Audio By Carbonatix
The Accra Psychiatric Hospital is to petition the Commission on Human Rights and Administrative Justice (CHRAJ) to compel the Ghana Police Service and the judiciary to reclaim hundreds of mental patients sent there by the two bodies.
The Medical Director in charge of the hospital, Dr Akwasi Osei, said the action had become necessary because more than 520 mental patients so far treated and discharged by the hospital and who could lead normal lives are still resident at the hospital because those who sent them there had refused to take them back.
A large majority of them, he said, had been sent thee by the police and the courts to be examined to find out if they were of sound mind or not.
Those found to be of unsound mind, he explained further, were treated and later declared cured and discharged, but when the Police and the courts were contacted, they refused to go forward to claim them.
He said a few of the patients who had been treated had, however, been sent to the hospital by their families.
The situation has created massive congestion at the hospital, which was built in 1906 to accommodate not more than 200 people but currently has 1,100 inmates.
With further expansion work, the hospital has now been equipped with 500 beds and, as a result, the remaining 600 patients, sleep on the floor.
Each ward, constructed to provide lodging for 60 people, is now forced to take 250 people.
He disclosed further that apart from the people brought in by state institutions, some of the patients walked in themselves to receive treatment, while others were brought in by relatives or other hospitals.
Under such severe pressure, Dr Osei disclosed that the hospital would have closed down today but for the timely intervention of the Ministry of Health, which sent the hospital some money yesterday.
He said currently, 60Gp - was spent on feeding one patient per day, adding that the amount spent on food for the 520 discharged patients alone per year was GH¢1.3 million.
"These are people who do not have to be here and this is partly responsible for our lack of funds all the time.
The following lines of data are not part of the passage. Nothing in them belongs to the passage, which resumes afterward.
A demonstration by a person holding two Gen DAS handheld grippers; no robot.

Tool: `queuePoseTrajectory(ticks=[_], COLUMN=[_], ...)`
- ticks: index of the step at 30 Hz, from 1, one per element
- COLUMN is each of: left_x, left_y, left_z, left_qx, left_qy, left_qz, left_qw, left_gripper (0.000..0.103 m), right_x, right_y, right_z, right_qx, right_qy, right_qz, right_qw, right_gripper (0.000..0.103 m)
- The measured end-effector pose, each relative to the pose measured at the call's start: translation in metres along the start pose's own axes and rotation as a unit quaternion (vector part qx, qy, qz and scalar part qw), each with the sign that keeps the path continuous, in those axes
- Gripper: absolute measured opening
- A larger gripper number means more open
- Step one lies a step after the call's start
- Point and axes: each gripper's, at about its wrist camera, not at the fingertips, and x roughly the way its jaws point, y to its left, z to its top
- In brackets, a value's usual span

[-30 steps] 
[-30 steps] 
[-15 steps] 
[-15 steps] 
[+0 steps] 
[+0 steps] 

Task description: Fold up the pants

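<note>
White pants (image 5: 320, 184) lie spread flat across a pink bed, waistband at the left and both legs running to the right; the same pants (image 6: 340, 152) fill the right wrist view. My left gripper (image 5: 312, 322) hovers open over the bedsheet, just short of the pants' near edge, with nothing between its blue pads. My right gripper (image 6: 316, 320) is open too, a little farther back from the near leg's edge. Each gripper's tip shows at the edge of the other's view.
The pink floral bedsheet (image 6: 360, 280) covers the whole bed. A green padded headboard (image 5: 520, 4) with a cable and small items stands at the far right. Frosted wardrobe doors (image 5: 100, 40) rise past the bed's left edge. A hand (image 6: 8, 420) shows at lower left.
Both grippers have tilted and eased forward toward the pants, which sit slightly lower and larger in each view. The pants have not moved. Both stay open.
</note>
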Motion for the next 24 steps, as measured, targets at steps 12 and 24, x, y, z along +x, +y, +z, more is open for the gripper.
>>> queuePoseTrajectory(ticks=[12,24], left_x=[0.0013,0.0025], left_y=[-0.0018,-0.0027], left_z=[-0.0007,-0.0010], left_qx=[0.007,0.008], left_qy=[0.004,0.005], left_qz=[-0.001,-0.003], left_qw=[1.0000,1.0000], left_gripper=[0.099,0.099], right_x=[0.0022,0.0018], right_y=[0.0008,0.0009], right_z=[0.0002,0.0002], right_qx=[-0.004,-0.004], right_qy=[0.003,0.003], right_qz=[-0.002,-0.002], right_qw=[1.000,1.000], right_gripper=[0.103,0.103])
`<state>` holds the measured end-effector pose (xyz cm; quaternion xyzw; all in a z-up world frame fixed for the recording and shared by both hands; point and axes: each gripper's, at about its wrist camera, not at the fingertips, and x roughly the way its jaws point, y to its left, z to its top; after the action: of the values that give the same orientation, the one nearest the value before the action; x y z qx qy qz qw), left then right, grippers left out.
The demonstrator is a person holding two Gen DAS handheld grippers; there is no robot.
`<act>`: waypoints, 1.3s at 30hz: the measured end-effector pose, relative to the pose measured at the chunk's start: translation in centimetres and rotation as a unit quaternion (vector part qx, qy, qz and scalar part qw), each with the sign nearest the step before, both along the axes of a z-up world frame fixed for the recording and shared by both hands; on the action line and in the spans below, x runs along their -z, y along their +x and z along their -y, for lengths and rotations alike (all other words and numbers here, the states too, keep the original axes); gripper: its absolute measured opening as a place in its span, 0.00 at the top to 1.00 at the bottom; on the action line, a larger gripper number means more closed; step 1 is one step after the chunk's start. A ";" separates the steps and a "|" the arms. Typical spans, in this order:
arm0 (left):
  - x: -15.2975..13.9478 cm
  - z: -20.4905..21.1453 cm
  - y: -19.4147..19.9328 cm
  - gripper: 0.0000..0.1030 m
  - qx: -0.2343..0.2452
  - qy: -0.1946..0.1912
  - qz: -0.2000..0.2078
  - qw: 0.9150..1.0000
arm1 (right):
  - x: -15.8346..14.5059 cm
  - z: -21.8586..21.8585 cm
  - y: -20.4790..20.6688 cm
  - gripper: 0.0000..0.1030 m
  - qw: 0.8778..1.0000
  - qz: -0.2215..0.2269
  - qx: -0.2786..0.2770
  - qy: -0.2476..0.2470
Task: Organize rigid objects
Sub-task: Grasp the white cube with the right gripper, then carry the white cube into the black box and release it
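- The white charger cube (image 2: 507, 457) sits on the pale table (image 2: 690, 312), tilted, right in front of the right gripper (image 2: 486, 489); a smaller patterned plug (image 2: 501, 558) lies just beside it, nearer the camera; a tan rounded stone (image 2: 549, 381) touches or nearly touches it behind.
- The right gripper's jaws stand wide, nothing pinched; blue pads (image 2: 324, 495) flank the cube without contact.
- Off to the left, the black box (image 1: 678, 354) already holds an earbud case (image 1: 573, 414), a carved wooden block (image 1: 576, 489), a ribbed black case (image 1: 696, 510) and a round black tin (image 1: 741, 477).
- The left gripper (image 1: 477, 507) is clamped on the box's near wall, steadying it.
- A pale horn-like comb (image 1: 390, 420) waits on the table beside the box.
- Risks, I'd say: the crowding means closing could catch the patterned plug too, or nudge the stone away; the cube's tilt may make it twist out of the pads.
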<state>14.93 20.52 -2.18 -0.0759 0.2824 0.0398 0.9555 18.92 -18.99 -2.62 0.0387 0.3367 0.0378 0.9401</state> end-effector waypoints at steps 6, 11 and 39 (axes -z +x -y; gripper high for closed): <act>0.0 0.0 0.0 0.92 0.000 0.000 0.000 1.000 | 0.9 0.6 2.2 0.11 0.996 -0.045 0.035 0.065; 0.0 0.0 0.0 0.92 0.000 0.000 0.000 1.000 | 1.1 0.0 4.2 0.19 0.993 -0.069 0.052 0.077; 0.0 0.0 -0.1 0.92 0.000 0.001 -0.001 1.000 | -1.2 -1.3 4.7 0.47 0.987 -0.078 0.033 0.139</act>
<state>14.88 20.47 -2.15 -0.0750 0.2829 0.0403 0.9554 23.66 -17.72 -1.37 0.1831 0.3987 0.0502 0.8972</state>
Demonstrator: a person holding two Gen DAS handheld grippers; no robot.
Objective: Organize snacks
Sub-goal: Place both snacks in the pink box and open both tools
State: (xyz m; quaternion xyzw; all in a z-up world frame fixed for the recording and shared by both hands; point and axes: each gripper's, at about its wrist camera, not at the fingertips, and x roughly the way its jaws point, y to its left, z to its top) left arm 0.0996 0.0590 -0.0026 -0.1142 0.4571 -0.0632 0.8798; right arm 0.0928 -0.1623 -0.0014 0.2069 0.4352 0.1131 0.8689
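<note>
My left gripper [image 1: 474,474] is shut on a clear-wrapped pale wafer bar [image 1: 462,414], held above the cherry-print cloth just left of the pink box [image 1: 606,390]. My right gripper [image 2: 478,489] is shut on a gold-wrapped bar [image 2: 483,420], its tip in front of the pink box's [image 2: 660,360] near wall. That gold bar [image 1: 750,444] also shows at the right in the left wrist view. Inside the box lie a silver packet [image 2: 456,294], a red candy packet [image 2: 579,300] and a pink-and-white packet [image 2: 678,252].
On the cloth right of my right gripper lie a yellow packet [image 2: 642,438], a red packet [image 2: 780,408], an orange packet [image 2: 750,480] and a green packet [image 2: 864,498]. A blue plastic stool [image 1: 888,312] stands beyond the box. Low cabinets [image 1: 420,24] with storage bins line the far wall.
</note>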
The situation has resulted in huge financial difficulties for us," he added.
He described the refusal to take the patients back as an abuse of human rights, on which CHRAJ must rule.
The commission, he said, could compel the courts to go for the cured people or empower the hospital to discharge them.
Dr Osei noted that there was currently no system or structure to deal with such issues and added that a mental health law would effectively deal with those issues.
A mental health law, he said, would establish a mental health tribunal which could take decisions to discharge the cured patients or compel the traditional courts to do so.
That law, he said, had been drafted for more than a year now but had been lying at the Ministry of Health, with no action taken on it.
Dr Osei called for a total overhaul of the mental health system in Ghana, with emphasis on community care, as against institutional care.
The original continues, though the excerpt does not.